Why the Four Pillars Must Connect
The ISSB's design intent, articulated in the Basis for Conclusions (BC70 to BC72), was that the four pillars of IFRS S2 should form a coherent, interconnected disclosure framework, not a series of independent checklists. Each pillar generates information that feeds into and is informed by the others.
An investor reading a complete IFRS S2 disclosure should be able to follow a logical chain:
| Pillar | Information Generated | Flows Into |
|---|---|---|
| Risk Management | Identified and assessed climate risks and opportunities | Strategy (which risks to respond to), Governance (what to report to the board) |
| Governance | Accountability structure; board-approved targets; remuneration linkage | Strategy (board-approved direction), Metrics (what to measure and report) |
| Strategy | Risk responses; transition plan; financial effect analysis | Metrics (targets to measure against), Risk Management (new risks from strategic choices) |
| Metrics and Targets | Performance data; target progress | Governance (progress reporting to board), Risk Management (monitoring of risk KPIs) |
Scenario Analysis as the Connecting Thread
Scenario analysis appears in multiple pillars, acting as a bridge between them:
- Risk Management (Para 25(a)(ii)): Scenario analysis is used to identify climate risks and opportunities
- Strategy, Climate Resilience (Para 22): Scenario analysis is used to test the entity's strategy against different futures
- Strategy, Financial Effects (Para 15 to 21): Scenario analysis informs the anticipated financial impacts of climate risks
- Governance (Para 6(a)): The board oversees the scenario analysis programme as part of its climate risk oversight
This means a company conducting scenario analysis should be able to explain how the same analytical work feeds into all four pillars: the risk register, the resilience assessment, the financial impact estimates, and the board's oversight agenda.
The Risk Management to Strategy Connection
The Basis for Conclusions (BC70) notes that the ISSB added a specific requirement (Para 25(a)(ii), disclosure of whether and how scenario analysis is used in risk identification) precisely to connect risk management to the strategy's resilience assessment.
Before this addition, there was a risk that entities would conduct scenario analysis for the strategy section and conduct risk management using entirely different, disconnected processes. The explicit requirement forces entities to show that their risk identification and their strategic resilience assessment are informed by the same analytical foundations.
Think of the four pillars as the four legs of a table. Each leg must be strong individually, but the table is only stable when all four are present and connected. A disclosure that has a sophisticated strategy section but a perfunctory risk management section suggests the strategy is not grounded in systematic risk analysis. A robust metrics section without governance linkage suggests the metrics are reported but not acted on. IFRS S2's design forces entities to build all four legs and connect them.

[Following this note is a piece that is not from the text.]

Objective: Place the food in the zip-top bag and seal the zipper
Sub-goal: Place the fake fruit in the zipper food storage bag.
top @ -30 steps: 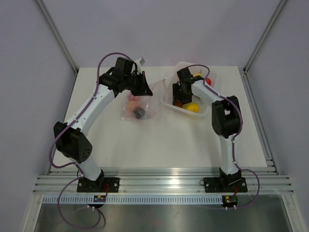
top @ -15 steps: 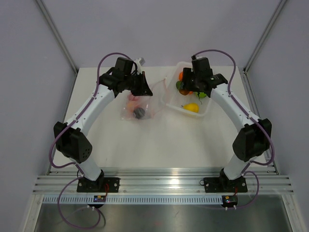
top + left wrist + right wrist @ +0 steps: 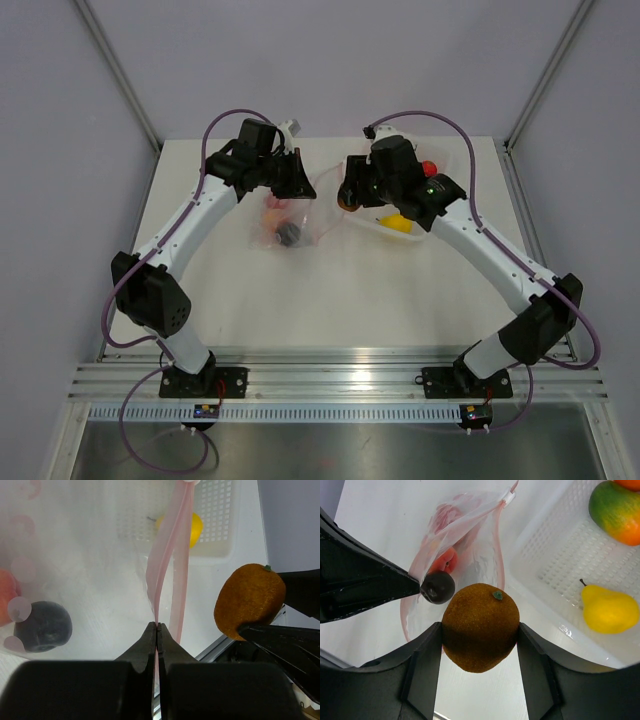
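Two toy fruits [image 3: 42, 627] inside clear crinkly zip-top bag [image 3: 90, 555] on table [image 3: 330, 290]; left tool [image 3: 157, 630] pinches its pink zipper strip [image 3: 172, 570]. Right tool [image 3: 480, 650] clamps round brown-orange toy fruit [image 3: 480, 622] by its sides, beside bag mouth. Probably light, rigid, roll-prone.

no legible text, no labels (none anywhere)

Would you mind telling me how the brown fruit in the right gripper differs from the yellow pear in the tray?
The brown fruit is round and matte, with a fuzzy look; the yellow pear is tapered and glossy. The brown fruit is held in the right gripper, while the yellow pear lies loose in the white tray. Both are small toy fruits with a stem.
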`<move>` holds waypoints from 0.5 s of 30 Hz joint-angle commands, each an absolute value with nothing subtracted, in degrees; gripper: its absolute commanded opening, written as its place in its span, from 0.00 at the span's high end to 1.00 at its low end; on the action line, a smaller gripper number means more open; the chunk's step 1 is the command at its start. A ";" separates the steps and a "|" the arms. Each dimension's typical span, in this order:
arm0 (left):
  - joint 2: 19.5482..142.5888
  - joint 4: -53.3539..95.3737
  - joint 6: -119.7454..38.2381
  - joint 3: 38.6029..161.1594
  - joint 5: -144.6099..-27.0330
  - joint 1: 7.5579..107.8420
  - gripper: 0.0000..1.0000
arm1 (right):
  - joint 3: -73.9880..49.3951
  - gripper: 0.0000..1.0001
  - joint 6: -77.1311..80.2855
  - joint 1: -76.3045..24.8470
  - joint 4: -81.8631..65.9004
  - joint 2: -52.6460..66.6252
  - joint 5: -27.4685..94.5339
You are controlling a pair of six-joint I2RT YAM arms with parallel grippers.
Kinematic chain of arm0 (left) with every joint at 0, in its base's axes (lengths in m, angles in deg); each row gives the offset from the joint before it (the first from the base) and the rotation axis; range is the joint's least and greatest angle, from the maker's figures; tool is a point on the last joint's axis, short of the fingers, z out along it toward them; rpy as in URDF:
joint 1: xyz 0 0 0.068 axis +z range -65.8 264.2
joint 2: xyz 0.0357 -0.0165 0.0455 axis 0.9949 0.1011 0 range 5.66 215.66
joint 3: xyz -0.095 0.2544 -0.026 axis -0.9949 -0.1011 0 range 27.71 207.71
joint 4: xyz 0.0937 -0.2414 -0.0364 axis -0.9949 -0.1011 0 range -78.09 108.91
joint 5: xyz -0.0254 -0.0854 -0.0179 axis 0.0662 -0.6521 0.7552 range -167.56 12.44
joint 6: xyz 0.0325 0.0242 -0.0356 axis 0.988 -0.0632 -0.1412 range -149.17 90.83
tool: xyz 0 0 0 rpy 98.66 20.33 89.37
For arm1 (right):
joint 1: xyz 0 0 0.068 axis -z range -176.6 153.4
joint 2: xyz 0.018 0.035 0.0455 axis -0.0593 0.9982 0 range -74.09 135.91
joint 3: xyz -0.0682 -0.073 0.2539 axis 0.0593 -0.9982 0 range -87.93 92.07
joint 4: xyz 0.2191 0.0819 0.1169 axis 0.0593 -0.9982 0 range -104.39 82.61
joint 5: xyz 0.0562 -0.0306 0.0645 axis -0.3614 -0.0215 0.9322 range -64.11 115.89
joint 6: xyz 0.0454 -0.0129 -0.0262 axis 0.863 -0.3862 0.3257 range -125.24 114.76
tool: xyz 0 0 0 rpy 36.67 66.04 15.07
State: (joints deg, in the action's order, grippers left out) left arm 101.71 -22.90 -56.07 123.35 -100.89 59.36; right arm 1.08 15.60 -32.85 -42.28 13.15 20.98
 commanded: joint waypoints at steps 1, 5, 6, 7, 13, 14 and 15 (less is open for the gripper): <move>98.92 -20.21 -56.42 123.25 -101.73 59.68 1.00 | 3.29 0.59 16.39 -33.16 -40.26 15.37 21.14; 98.74 -20.38 -56.33 123.34 -101.38 59.68 1.00 | 6.11 0.59 15.95 -33.95 -39.73 19.33 21.85; 98.74 -20.47 -56.33 123.25 -101.38 59.68 1.00 | 6.90 0.58 15.77 -33.96 -39.90 20.03 22.20; 98.65 -20.38 -56.33 123.25 -101.29 59.59 1.00 | 8.12 0.56 15.68 -34.13 -39.91 21.61 22.55; 98.39 -20.73 -56.16 123.42 -101.12 59.68 1.00 | 11.48 0.14 15.51 -34.31 -41.14 24.35 21.42; 98.39 -20.82 -56.07 123.42 -101.11 59.68 1.00 | 11.30 0.13 15.42 -34.31 -40.87 23.91 20.80; 98.39 -20.82 -56.16 123.42 -100.94 59.68 1.00 | 11.21 0.13 14.63 -34.22 -40.44 23.04 20.27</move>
State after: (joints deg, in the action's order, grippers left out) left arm 101.69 -22.87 -56.07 123.17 -100.87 59.36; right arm 8.29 15.52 -33.57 -42.15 25.63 21.97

Avoiding Duplication Without Losing Coherence
The ISSB balanced two competing concerns in designing the risk management requirements (BC71 to BC72):
- Consistency with IFRS S1: Risk management requirements under IFRS S2 are closely aligned with IFRS S1 to ensure entities applying both standards do not face contradictory requirements or need to duplicate their risk management processes.
- Avoiding unnecessary duplication: Entities can describe their overall sustainability risk management approach once (under IFRS S1 or in an integrated manner) and add climate-specific incremental detail in the IFRS S2 section.
The key principle is that avoiding duplication should reduce reporting burden without reducing information quality. Referencing another section is acceptable; omitting material information on the grounds of avoiding duplication is not.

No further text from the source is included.